US20140108867A1

US20140108867A1 - Dynamic Taint Analysis of Multi-Threaded Programs

Info

Publication number: US20140108867A1
Application number: US13/800,060
Authority: US
Inventors: Malay Ganai; Dongyoon LEE; Aarti Gupta
Original assignee: NEC Laboratories America Inc
Current assignee: NEC Laboratories America Inc
Priority date: 2012-03-14
Filing date: 2013-03-13
Publication date: 2014-04-17

Abstract

Disclosed is a dynamic taint analysis framework for multithreaded programs (DTAM) that identifies a subset of program inputs and shared memory accesses that are relevant for issues related to concurrency. Computer implemented methods according to the framework generally involve the computer implemented steps of: applying independently a dynamic taint analysis to each of the multiple threads comprising a multi-threaded computer program; aggregating each independent result from the analysis for each of the multiple threads by consolidating effect of taint analysis in one or more possible re-orderings of observed shared memory accesses among threads; and outputting an indicia of the aggregated result as a set of relevant program inputs or a set of relevant shared memory accesses.

Description

CROSS REFERENCE TO RELATED APPLICATIONS

This application claims the benefit of U.S. Provisional Application Ser. No. 61/610,822 filed Mar. 14, 2012.

TECHNICAL FIELD

This disclosure relates generally to the field of computer software and in particular to a method for testing and debugging multi-threaded computer programs.

BACKGROUND

Testing and debugging multi-threaded programs is notoriously difficult due—in part—to at least two sources of inherent non-determinism namely, inputs (i.e., user and/or system data) and OS schedules (i.e., order of shared accesses).

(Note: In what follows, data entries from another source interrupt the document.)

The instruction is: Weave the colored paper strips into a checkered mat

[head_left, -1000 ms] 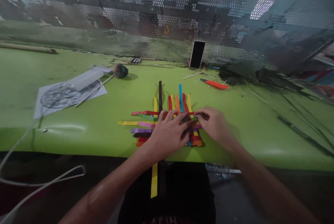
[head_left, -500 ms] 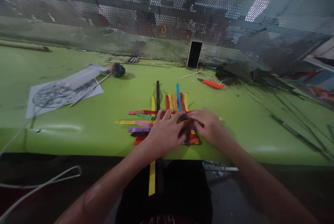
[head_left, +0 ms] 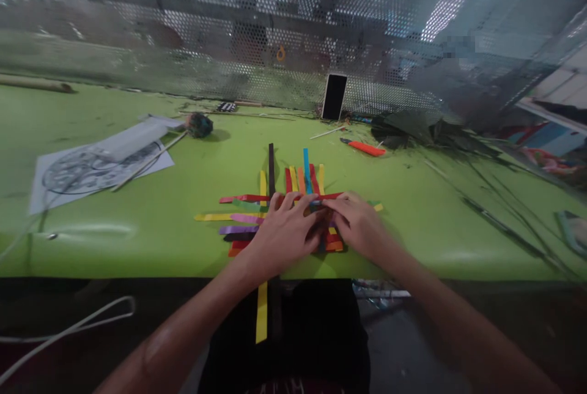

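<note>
Colourful flat strips lie crossed in a woven mat on the table, partly hidden under both hands. My left hand (head_left: 287,226) rests over the middle of the weave, its fingers spread on the strips. Close by, my right hand (head_left: 360,223) pinches at the weave's right part, its fingertips near the left hand's. A red strip (head_left: 243,199) runs crosswise along the top. Upright at the far side stand a black strip (head_left: 271,167) and a blue strip (head_left: 306,164). One yellow strip (head_left: 261,314) hangs past the table's front edge. Exactly which strip the right fingers pinch is hard to see.
An orange-handled cutter (head_left: 365,148) lies beyond the weave, near a propped phone (head_left: 334,96). Dark dried leaves (head_left: 413,131) lie back right. At left are a printed sheet (head_left: 50,183), a white box (head_left: 132,140) and a dark ball (head_left: 199,125). Perforated metal closes the back.
The view has shifted slightly, so everything sits farther left. My right hand, blurred before, is steadier, and a green strip end shows beyond it. The left hand stays on the weave.
</note>
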Tool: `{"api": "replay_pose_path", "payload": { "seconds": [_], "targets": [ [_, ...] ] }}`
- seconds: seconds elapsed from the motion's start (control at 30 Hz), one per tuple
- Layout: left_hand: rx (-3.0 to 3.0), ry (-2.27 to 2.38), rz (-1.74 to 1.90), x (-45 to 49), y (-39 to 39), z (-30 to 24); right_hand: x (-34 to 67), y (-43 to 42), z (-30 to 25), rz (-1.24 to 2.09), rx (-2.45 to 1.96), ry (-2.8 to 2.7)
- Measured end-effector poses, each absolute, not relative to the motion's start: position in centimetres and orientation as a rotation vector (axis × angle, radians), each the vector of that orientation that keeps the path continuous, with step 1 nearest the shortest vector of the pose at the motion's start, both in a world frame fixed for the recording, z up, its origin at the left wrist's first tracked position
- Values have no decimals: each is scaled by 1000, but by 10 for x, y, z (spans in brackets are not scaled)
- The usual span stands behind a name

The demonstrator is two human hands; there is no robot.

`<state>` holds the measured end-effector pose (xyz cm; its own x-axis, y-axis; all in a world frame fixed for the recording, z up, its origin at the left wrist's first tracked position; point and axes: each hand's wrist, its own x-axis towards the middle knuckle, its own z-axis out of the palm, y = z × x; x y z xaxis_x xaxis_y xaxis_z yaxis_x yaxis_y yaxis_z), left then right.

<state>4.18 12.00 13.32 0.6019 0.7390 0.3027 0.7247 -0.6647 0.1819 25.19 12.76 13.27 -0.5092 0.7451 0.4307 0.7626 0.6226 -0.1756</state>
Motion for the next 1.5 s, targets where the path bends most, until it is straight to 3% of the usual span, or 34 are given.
{"api": "replay_pose_path", "payload": {
  "seconds": [0.63,0.9,1.13,1.37,1.5],
  "targets": [
    [2752,1209,599,42,121,132,258,122,147,358,-1256,-2234],
    [2773,1242,605,42,119,129,311,113,143,-173,-1358,-1994],
    [2997,1105,830,39,115,134,293,81,136,-269,-1366,-1908],
    [2998,873,816,19,65,161,252,51,133,-36,-1188,-2160],
    [2778,1079,999,-43,31,151,252,48,125,-99,-1179,-2193]
  ]
}}
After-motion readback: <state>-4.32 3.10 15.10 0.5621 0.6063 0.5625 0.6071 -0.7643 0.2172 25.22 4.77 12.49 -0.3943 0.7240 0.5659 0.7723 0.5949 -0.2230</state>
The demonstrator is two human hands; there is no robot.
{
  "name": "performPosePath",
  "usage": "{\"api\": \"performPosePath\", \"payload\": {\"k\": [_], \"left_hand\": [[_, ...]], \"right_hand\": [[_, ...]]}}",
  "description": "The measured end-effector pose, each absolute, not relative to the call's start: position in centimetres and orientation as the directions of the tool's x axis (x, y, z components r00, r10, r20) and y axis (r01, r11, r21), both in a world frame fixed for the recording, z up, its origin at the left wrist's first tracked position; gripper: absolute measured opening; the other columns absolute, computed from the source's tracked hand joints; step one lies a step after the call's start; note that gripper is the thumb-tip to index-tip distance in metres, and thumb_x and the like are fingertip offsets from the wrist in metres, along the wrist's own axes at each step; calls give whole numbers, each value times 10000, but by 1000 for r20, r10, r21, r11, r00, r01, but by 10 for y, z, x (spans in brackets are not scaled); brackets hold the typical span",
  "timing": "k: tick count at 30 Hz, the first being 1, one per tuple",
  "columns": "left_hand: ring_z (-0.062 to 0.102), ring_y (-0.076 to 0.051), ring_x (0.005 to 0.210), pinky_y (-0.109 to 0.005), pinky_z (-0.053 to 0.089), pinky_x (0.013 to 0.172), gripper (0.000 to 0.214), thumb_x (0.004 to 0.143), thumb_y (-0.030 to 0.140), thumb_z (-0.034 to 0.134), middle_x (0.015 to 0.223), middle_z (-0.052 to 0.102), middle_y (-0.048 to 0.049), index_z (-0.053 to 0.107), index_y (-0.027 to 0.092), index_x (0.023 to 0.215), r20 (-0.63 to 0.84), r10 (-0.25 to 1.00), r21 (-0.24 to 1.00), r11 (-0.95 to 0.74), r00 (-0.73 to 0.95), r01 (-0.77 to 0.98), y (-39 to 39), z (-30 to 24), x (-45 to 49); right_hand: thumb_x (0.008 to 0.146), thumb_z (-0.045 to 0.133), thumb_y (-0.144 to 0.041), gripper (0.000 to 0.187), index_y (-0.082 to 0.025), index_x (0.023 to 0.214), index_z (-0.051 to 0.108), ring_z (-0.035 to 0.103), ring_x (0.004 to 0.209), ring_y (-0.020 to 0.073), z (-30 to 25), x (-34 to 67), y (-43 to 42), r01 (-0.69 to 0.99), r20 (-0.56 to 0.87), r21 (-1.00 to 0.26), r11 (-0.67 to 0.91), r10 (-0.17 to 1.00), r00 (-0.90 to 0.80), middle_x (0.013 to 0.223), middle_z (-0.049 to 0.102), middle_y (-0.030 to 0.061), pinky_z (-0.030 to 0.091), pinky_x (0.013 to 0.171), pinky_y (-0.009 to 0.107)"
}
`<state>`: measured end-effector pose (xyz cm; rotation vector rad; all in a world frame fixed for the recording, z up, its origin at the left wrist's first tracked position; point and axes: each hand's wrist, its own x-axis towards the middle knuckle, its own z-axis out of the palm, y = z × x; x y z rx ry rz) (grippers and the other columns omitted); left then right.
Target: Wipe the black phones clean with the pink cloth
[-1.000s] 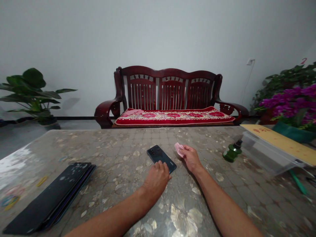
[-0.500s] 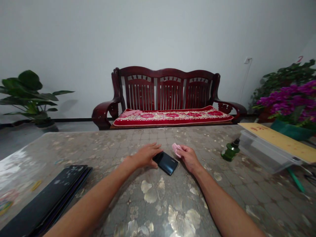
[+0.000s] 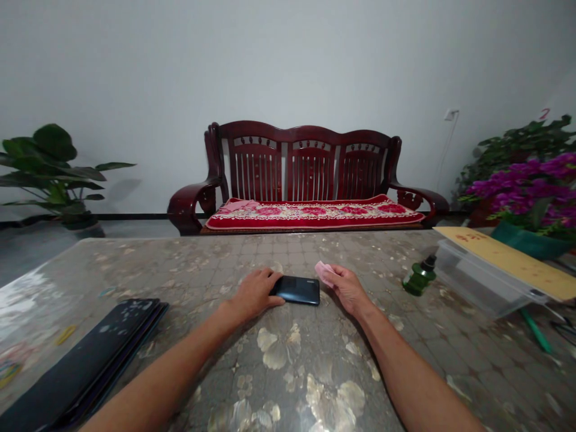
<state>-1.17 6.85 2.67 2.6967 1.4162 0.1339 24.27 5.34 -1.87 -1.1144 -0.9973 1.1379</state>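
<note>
Head view: a potted plant (image 3: 58, 174) stands on the floor at the far left, beyond the table (image 3: 292, 378). On the near left of the table lies a black, flat, layered item (image 3: 85, 360), set at a slant; its contents cannot be identified. A small yellow loop (image 3: 66, 335) lies just left of it.

The left hand (image 3: 256, 291) is at the center. It pinches the left end of the dark phone (image 3: 299, 291), thumb along the near edge and fingers at the far edge. The phone is crosswise in front of the person, back face showing, its right end free. Whether it rests fully on the table or is slightly raised cannot be determined.

A folded pink cloth (image 3: 323, 273) is positioned just beside the phone's far right corner. The right hand (image 3: 346, 288) pinches it between thumb and fingers; contact between cloth and phone cannot be confirmed.

Farther right stand a green bottle (image 3: 418, 279) with a black top and a clear plastic box (image 3: 472, 282) with a yellow board (image 3: 508, 258) on it.

Step in hand, as judged: securing the phone with the cloth ready alongside. The next move calls for a steady left grip and a light, controlled right hand.
</note>
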Motion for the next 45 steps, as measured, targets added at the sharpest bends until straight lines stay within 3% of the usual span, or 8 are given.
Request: {"api": "performPosePath", "payload": {"k": [5,7,11,14,24,30,38,45], "left_hand": [[572,-331,1146,-412,455,981,614,813,422,744,1241,632,-138,560,188,1350,37,880,158,-474,474,866,52,22,-18],[568,-322,1157,-404,442,995,652,793,406,757,1250,630,-124,539,201,1373,23,867,221,-489,497,844,52,19,-26],[537,-306,1230,-415,388,1070,720,761,351,779,1323,606,-116,499,210,1409,45,829,371,-532,557,761,55,10,-46],[507,-304,1282,-429,365,1104,700,768,329,772,1391,574,-112,506,225,1407,78,802,465,-554,592,690,53,6,-55],[511,-270,1296,-431,365,1128,570,803,269,745,1399,589,-106,577,207,1344,159,801,519,-565,577,642,51,-4,-58],[512,-274,1307,-430,369,1134,562,782,215,733,1408,590,-114,604,187,1329,158,803,519,-562,574,644,51,-2,-57],[513,-287,1321,-442,361,1140,533,811,255,703,1431,576,-109,612,203,1333,122,798,477,-568,590,671,50,3,-45],[518,-291,1327,-422,361,1138,557,829,361,717,1456,549,-126,603,188,1346,94,782,384,-600,616,702,50,5,-41]], "right_hand": [[641,823,-404,277,-162,764,769,581,693,174,-20,233,49,53,110,-993,101,976,190,709,671,12,433,652,273],[704,781,-317,145,-185,763,775,579,723,173,-18,230,46,235,206,-959,162,962,180,732,657,9,430,682,271],[880,613,-196,169,-211,893,781,606,826,187,-12,225,40,702,405,-649,291,914,-4,831,665,42,442,766,281],[914,573,-142,216,-213,952,773,602,885,199,-10,221,36,818,403,-487,307,909,-101,872,665,57,447,814,284],[965,520,-139,243,-191,1006,754,587,960,212,-1,210,31,910,297,-330,252,942,-153,954,664,80,433,877,280],[983,460,-120,307,-204,1045,748,591,978,201,1,197,24,884,271,-304,356,922,-278,980,670,69,430,870,264],[967,460,-93,320,-182,1034,760,584,981,223,10,209,32,960,262,-216,176,958,-116,992,681,100,435,883,281],[1011,472,-184,277,-210,1009,747,576,977,199,8,194,30,917,283,-199,346,916,-285,978,674,69,434,875,269]]}}
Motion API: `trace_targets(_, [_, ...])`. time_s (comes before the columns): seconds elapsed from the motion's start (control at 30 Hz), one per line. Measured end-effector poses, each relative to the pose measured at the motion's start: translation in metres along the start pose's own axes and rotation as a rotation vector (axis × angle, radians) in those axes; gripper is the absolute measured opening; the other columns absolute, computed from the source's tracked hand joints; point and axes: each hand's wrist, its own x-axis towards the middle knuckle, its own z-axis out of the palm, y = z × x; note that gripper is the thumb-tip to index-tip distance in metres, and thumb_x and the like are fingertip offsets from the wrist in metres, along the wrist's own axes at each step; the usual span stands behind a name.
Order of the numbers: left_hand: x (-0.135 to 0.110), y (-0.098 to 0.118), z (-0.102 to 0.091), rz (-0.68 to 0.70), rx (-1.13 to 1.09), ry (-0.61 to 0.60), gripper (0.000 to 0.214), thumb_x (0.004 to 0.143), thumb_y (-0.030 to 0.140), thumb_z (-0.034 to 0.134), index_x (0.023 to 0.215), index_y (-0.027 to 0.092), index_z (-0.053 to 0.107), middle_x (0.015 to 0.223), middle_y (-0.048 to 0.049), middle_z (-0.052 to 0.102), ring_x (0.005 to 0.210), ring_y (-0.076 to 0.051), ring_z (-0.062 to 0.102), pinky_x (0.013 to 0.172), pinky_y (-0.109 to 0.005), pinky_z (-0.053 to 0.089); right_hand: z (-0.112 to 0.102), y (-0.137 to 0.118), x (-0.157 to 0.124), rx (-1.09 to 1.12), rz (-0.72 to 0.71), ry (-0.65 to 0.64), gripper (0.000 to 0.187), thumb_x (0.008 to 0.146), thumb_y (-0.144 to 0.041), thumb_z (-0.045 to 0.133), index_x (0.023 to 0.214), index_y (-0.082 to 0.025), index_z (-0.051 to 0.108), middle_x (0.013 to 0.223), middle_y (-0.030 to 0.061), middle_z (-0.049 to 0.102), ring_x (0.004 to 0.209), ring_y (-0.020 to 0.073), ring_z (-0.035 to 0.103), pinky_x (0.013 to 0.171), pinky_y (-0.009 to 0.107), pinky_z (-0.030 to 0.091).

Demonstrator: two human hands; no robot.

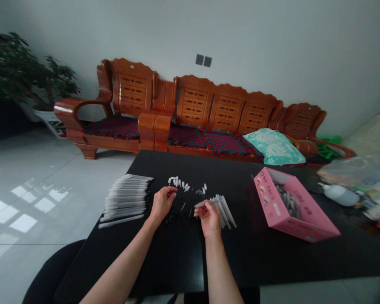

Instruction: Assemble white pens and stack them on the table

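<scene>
My right hand (210, 217) is closed around a slim whitish pen barrel (200, 204), held sideways above the table. My left hand (162, 203) has its fingers bent and pinched together beside the small white caps (179, 183); whatever lies between the fingertips is too small to make out. Below it is a heap of little black parts (173, 219). Thin dark refills (192, 205) lie between the two hands. Several more white barrels (226, 212) rest just right of my right hand. At the left, a long row of white pens (126, 198) lies side by side.
A pink open box (296, 207) with greyish contents stands right on the black table (177, 261). Beyond it lie a white bottle (340, 194) and plastic bags (351, 171). A wooden bench (196, 105) runs along the wall behind, with a turquoise pillow (274, 145).
</scene>
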Motion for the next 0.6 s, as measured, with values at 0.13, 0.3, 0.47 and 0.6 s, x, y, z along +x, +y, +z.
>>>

Incapable of systematically exploring the non-determinism, techniques for testing and debugging multi-threaded programs selectively record global events corresponding to the sources of non-determinism as determined by underlying requirements. Such recording may include all inputs and shared accesses for deterministic replay of failures, and all/sampled shared access for runtime detection/prediction. While this recording does help reduce the overall search space, it comes with a cost - namely reduced coverage and performance penalties.

SUMMARY

An advance in the art is made according to an aspect of the present disclosure directed to a dynamic taint analysis framework for multithreaded programs (DTAM) that identifies a subset of inputs and shared memories that are relevant for issues related to concurrency.
According to an aspect of the present disclosure, a method of performing dynamic taint analysis of a multi-threaded computer program is disclosed. The method comprises the computer implemented steps of: applying independently a dynamic taint analysis to each of the multiple threads comprising the multi-threaded computer program; aggregating each independent result from the analysis for each of the multiple threads; and outputting an indicia of the aggregated result as a list of relevant inputs or relevant shared accesses.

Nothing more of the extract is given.